46. The next submission, which was vehemently urged on behalf of the assessee, was that if it was not liable to pay tax under the relevant provisions of the local Act on the sale of the printing machinery in question, no such liability could ever arise out of and be fastended upon it under sub-section (6). This submission, in other words, was that if there was no liability to pay tax on a transaction of sale, which was not effected in the course of business and in respect of which the assessee could not be regarded as a dealer under the Act, such liability cannot legitimately be read as having been created by sub-section (6). This submission too is stated merely to be rejected. It conveniently overlooks the very object and purpose of the enactment of sub-section (6) as well as its scope, ambit and effect; it also obviously attempts to ignore the express liability created by sub-section (6) precisely under the circumstances such as those which obtained in the present case. This aspect has been adequately dealt with earlier while interpreting the provisions of sub-section (6) and we need not reiterate the reasons which impel us to reject this submission. All that we need to state is that sub-section (6), in unmistakable terms, creates liability to pay tax where a person would otherwise be not liable to pay tax under the other provisions of the local Act, provided, of course, the conditions laid down in the sub-section are satisfied which, as earlier pointed out, are in fact, satisfied in the instant case.

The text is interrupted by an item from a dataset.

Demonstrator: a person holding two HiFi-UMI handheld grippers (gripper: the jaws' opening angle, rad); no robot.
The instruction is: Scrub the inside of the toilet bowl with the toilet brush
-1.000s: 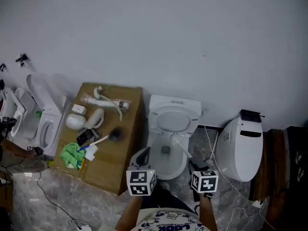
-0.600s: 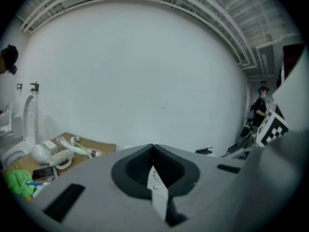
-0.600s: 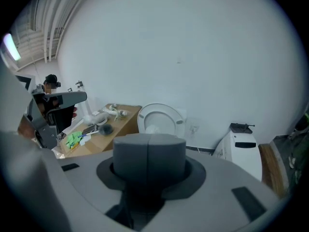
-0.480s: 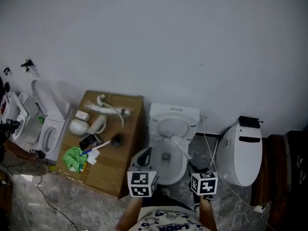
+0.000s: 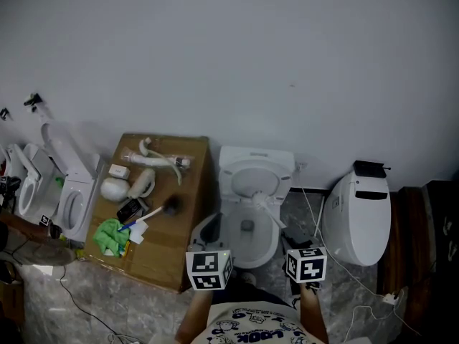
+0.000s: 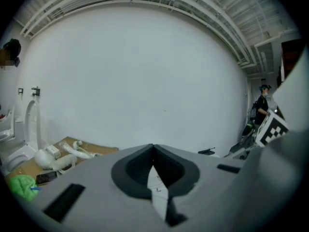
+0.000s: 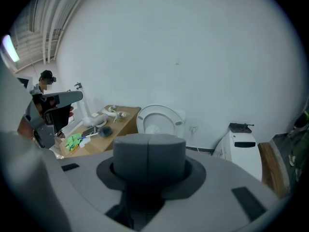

47. In view of the foregoing discussion, the third question requires to be answered in the affirmative.

48. In the result, we answer the questions referred to us as follows :

Question No. (1) : In the negative, that is to say, in favour of the assessee and against the revenue.

Question No. (2) : In the affirmative, that is to say, in favour of the assessee and against the revenue.

Question No. (3) : In the affirmative, that is to say, in favour of the revenue and against the assessee.

49. On the facts and in the circumstances of the case, it appears to be just and proper to direct that each party shall bear its own costs.